Formato: Online Artículo Texto
Lenguaje:English
Publicado: BioMed Central 2019
Materias:
Acceso en línea:https://www.ncbi.nlm.nih.gov/pmc/articles/PMC6873566/
https://www.ncbi.nlm.nih.gov/pubmed/31752659
http://dx.doi.org/10.1186/s11689-019-9287-8
Descripción
Sumario:BACKGROUND: Dyslexia and Attention-deficit/hyperactivity disorder (ADHD) are highly comorbid neurodevelopmental disorders (estimates of 25–40% bidirectional comorbidity). Previous work has identified strong genetic and cognitive overlap between the disorders, but neural overlap is relatively unexplored. This study is a systematic meta-analysis of existing voxel-based morphometry studies to determine whether there is any overlap in the gray matter correlates of both disorders.
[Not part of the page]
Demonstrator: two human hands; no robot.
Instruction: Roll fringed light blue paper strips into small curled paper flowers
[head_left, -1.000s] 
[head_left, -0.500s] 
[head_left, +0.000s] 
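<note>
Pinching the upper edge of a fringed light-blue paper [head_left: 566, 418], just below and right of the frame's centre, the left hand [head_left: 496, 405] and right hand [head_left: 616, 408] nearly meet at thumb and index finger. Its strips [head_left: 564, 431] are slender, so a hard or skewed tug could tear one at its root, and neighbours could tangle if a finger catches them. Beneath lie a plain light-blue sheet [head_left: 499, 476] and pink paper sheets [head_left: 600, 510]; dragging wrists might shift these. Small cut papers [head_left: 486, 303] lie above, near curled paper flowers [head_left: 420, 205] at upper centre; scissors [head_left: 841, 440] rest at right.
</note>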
METHODS: We conducted anatomic likelihood estimate (ALE) meta-analyses of voxel-based morphometry studies in which individuals with dyslexia (15 studies; 417 cases, 416 controls) or ADHD (22 studies; 898 cases, 763 controls) were compared to typically developing controls. We generated ALE maps for dyslexia vs. controls and ADHD vs. controls using more conservative (p < .001, k = 50) and more lenient (p < .005, k = 50) thresholds. To determine the overlap of gray matter correlates of dyslexia and ADHD, we examined the statistical conjunction between the ALE maps for dyslexia vs. controls and ADHD vs. controls (false discovery rate [FDR] p < .05, k = 50, 5000 permutations). RESULTS: Results showed largely distinct gray matter differences associated with dyslexia and ADHD. There was no evidence of statistically significant gray matter overlap at our conservative threshold, and only one region of overlap in the right caudate at our more lenient threshold. Reduced gray matter in the right caudate may be relevant to shared cognitive correlates in executive functioning and/or procedural learning. The more general finding of largely distinct regional differences in gray matter between dyslexia and ADHD suggests that other neuroimaging modalities may be more sensitive to overlapping neural correlates, and that current neuroimaging recruitment approaches may be hindering progress toward uncovering neural systems associated with comorbidity. CONCLUSIONS: The current study is the first to meta-analyze overlap between gray matter differences in dyslexia and ADHD, which is a critical step toward constructing a multi-level understanding of this comorbidity that spans the genetic, neural, and cognitive levels of analysis.